Von der Luftmasse her lag die Schneefallgrenze am Sonntagnachmittag auf etwa 1800 Metern. Am Abend intensivierten sich die Niederschläge in Disentis, die 10-minütigen Intensitäten lagen kurzzeitig bei 1.5 mm, die Stundensummen erreichten über einen längeren Zeitraum 4 bis 8 mm. Ab etwa 22h (20h UTC) hat es an der Station geschneit, eine Stunde später lag 1 cm Schnee auf dem Messfeld. Bis am Morgen gab es immerhin eine Gesamtschneehöhe von 9 cm. In Chur haben die stärkeren Niederschläge später eingesetzt (zweite Nachthälfte), aber auch hier reichte es in den fühen Morgenstunden (ca. 4h) zumindest kurzzeitig für nassen Schneefall.

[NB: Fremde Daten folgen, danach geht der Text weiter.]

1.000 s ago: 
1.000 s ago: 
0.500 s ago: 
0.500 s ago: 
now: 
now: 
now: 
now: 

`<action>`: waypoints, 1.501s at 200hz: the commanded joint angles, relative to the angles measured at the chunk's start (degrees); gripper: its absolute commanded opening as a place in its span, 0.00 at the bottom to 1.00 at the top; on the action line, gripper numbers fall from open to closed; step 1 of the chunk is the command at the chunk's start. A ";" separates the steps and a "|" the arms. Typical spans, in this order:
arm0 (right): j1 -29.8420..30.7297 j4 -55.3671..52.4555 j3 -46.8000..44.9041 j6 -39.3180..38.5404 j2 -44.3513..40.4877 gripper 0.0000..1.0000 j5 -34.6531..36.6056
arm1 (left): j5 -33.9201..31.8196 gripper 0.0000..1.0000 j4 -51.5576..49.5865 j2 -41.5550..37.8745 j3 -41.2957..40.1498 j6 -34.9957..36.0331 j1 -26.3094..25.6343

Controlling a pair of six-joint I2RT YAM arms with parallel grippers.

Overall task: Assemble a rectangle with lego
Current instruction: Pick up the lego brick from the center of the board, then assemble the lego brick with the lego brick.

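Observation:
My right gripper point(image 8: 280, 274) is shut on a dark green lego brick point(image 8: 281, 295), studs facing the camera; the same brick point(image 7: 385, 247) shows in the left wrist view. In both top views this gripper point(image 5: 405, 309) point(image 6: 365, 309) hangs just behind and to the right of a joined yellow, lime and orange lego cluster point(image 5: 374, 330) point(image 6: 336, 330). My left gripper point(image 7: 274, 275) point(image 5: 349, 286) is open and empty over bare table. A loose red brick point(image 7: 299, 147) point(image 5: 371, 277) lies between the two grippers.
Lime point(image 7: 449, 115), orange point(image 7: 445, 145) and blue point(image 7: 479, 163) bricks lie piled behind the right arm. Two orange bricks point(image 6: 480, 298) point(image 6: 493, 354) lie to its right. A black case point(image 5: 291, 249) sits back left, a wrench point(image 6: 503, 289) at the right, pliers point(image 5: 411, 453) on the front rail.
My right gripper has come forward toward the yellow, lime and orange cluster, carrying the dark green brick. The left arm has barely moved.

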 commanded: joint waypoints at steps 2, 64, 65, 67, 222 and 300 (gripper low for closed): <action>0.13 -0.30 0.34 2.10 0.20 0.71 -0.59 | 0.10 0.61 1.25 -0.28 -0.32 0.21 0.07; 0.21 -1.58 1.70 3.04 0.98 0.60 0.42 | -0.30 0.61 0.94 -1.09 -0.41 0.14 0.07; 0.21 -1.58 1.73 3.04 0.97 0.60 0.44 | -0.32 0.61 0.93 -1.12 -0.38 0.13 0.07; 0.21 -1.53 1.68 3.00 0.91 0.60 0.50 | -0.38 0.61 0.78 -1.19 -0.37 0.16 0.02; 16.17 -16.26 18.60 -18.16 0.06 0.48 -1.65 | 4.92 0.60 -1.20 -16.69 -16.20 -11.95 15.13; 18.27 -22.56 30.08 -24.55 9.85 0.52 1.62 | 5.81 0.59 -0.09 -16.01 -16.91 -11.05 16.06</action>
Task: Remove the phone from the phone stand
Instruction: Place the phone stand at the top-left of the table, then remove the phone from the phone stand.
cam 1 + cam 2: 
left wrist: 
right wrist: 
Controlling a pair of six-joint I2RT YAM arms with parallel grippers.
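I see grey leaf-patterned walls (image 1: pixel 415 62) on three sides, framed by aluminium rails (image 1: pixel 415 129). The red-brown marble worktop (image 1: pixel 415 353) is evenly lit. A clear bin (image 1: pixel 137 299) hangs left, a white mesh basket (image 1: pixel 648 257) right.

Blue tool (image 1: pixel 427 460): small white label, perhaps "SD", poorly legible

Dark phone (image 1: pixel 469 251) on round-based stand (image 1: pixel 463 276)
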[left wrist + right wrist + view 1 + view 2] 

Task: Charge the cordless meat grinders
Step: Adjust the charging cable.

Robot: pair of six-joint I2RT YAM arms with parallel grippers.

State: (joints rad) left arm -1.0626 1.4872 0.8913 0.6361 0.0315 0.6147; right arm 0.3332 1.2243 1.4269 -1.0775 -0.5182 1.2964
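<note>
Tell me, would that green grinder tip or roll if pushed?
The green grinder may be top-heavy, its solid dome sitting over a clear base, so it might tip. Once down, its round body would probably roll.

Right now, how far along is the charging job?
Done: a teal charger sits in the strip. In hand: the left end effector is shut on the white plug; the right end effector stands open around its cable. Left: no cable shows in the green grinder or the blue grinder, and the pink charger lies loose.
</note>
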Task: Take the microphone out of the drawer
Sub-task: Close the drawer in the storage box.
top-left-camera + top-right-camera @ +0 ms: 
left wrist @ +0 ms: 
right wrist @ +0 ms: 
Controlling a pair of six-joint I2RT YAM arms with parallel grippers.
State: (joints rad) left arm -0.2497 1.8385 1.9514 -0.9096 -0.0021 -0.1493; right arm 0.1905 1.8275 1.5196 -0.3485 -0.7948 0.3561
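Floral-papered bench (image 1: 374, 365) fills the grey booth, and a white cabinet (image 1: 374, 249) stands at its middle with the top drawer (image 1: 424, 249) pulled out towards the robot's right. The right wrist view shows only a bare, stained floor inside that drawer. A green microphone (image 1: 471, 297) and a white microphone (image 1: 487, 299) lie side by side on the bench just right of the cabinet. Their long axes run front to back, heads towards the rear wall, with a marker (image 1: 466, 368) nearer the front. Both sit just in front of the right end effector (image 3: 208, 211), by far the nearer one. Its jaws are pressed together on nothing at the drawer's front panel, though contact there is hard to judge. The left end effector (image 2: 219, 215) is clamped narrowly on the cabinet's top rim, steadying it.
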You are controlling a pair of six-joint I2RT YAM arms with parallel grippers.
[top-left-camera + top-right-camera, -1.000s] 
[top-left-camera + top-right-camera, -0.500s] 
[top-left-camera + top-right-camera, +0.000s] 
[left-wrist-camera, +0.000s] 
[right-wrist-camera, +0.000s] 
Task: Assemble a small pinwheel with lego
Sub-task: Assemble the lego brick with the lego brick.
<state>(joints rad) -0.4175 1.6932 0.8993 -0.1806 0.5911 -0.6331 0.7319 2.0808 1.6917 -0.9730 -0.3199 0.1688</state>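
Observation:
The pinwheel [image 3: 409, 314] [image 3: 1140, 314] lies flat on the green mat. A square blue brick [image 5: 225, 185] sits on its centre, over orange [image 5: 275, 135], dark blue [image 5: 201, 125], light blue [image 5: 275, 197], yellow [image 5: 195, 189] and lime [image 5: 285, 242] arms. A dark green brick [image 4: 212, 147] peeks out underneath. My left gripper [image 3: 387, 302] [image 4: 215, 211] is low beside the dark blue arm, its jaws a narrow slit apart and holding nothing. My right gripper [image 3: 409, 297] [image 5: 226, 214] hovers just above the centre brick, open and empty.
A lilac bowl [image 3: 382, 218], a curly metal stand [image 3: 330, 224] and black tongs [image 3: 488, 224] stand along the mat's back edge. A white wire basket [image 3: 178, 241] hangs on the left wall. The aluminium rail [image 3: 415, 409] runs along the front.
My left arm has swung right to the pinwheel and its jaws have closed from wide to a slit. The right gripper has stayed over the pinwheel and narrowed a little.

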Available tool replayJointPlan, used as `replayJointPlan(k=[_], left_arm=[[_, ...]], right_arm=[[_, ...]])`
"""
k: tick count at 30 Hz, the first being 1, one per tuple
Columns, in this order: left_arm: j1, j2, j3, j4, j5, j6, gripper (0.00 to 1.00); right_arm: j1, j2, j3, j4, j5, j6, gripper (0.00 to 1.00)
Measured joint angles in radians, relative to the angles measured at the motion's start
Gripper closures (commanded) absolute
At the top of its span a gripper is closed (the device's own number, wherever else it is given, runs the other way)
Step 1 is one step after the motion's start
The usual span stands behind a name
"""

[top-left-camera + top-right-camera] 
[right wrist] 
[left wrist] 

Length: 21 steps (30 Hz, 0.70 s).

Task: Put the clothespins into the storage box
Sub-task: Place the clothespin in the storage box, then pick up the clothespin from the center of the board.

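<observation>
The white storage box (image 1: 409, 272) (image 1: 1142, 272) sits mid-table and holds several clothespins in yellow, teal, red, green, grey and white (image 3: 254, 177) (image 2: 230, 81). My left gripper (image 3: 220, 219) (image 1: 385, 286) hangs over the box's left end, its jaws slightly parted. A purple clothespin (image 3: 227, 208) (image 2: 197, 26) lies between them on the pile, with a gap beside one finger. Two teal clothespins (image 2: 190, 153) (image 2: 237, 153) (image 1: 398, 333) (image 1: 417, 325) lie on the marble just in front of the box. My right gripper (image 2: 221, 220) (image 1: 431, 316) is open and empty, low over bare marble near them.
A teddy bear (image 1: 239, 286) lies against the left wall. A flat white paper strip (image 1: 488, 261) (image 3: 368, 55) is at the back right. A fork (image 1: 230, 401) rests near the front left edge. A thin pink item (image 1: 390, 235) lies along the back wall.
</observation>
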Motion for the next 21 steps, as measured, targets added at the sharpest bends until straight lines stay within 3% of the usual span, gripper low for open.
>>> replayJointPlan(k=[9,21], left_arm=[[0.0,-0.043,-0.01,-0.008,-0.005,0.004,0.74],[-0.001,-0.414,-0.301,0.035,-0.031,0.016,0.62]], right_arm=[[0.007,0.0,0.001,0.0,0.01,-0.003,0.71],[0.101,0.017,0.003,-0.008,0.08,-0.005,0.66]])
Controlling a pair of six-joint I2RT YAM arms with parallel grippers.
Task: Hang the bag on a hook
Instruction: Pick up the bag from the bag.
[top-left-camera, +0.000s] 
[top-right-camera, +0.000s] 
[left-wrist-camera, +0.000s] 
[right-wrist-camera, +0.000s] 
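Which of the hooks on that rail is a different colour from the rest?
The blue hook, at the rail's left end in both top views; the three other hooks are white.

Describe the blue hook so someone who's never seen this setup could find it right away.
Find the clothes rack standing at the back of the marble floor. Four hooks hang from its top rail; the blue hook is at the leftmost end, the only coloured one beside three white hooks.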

Neuschneemessungen von MeteoSchweiz von heute Morgen:

  • Arosa: 27 cm
  • Grimsel-Hospiz: 25 cm
  • Andermatt: 19 cm
  • Sedrun 15 cm
  • Sils-Maria 10 cm
  • Tavanasa 5 cm
  • Samedan 3 cm
  • Elm 1 cm

24-stündige Neuschneesummen von mehr als 25 cm sind in Arosa im Mai doch eher selten und kommen alle 3 bis 4 Jahre vor (Messung seit 1931). In den vergangenen Jahren war dies jedoch seltener der Fall, der letzte ähnliche Wert stammt mit 32 cm vom 6. Mai 1997. Die grösste Mai-Tagessumme wurde mit 63 cm am 1. Mai 1959 aufgezeichnet.